YOUR INSTRUCTIONS
Apart from the pictures, every line below needs to be reproduced verbatim.

RECORDED INFORMATION
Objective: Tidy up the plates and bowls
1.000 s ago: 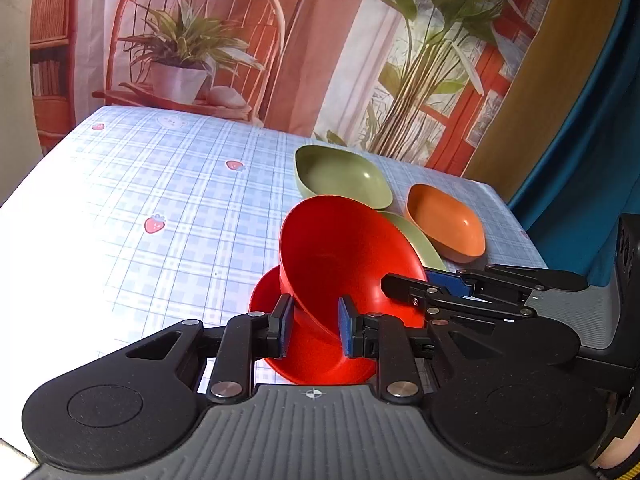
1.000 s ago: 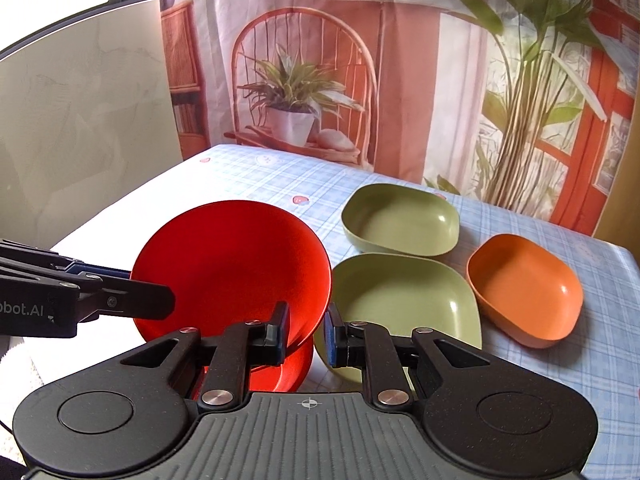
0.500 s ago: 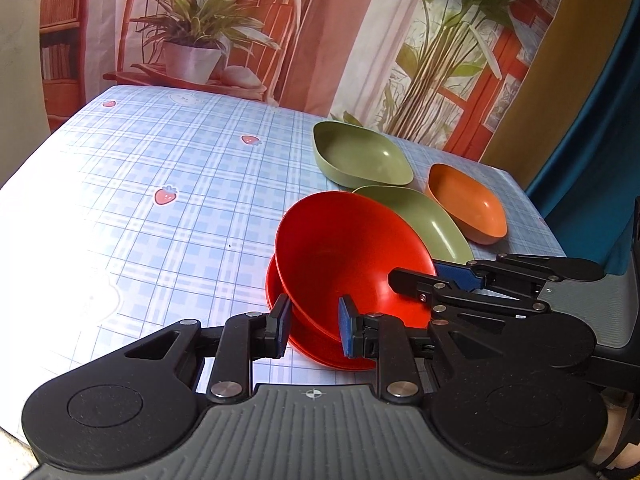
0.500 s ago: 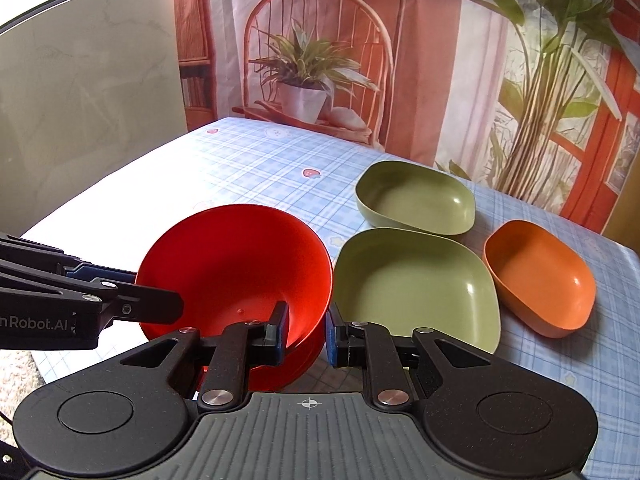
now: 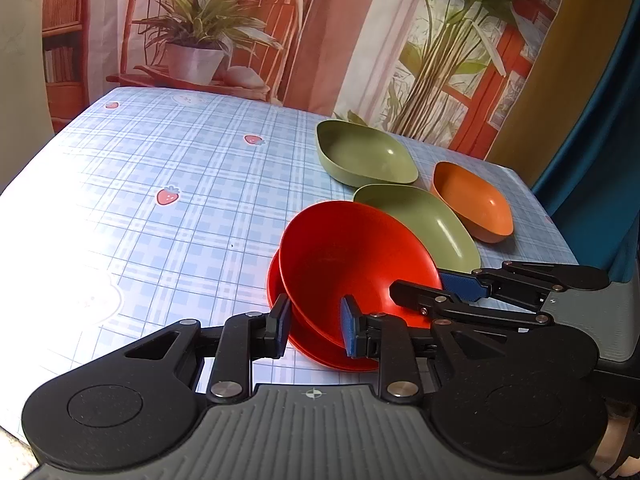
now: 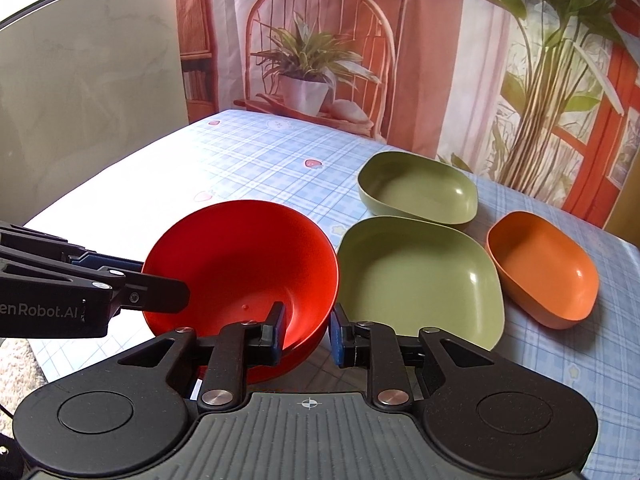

REPLY
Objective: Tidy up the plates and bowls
1.000 s ago: 
1.000 s ago: 
0.500 s ago: 
0.500 s ago: 
now: 
now: 

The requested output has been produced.